Ethereum Virtual Machine in Rust - Part 5: How to execute a smart contract (1/2)
05 Dec 2018- Ethereum virtual machine in Rust - Part 1: Introduction
- Ethereum virtual machine in Rust - Part 2: The stack
- Ethereum virtual machine in Rust - Part 3: Loops and Pure functions
- Ethereum virtual machine in Rust - Part 4: After the stack, the memory
- Ethereum virtual machine in Rust - Part 5: Executing a real smart contract
- Ethereum virtual machine in Rust - Part 5-Bis: Executing a real smart contract with Rocket
I need to take a step back from memory models after having written three posts about the stack and the memory. There is still a third way to save data, which is the persistent storage but I think it is about time we try to emulate a real smart contract, from the beginning.
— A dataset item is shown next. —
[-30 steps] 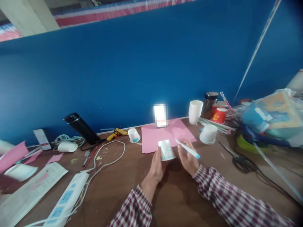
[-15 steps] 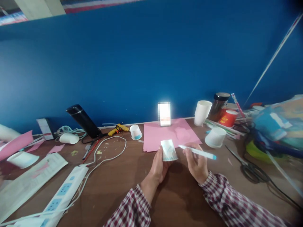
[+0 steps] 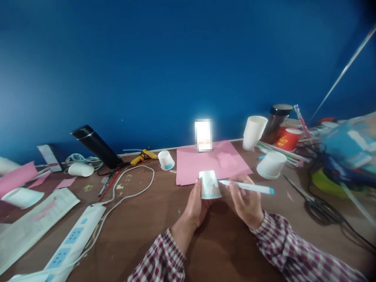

But first of all what happens when an Ethereum peer receives a new message?
A look at Parity code
Parity-Ethereum is a Rust implementation of Ethereum (much more advanced than mine ahah). It is the second most used Ethereum client after go-ethereum according to ethernode.
It is written in Rust, so we can stay in the spirit of this series of article when looking at the source code. An Ethereum client is not only a virtual machine. It deals with many more things such as:
- A peer-to-peer network
- A RPC server for client’s requests
- A consensus algorithm
- The actual blockchain implementation
The codebase is used, but fortunately we are only going to focus on a small part of it. The VM’s interpreter
is at ethcore/evm/src/interpreter/mod.rs. You can find the main loop and the instruction execution in this file. The code is actually quite straightforward and easy to read after practicing Rust a bit.
The function Interpreter<Cost>::new
is called to create a new Interpreter.
This function is then called by the EVM factory localed in ethcode/evm/src/factory.rs.
/// In factory.rs
/// Evm factory. Creates appropriate Evm.
#[derive(Clone)]
pub struct Factory {
evm: VMType,
evm_cache: Arc<SharedCache>,
}
impl Factory {
/// Create fresh instance of VM
/// Might choose implementation depending on supplied gas.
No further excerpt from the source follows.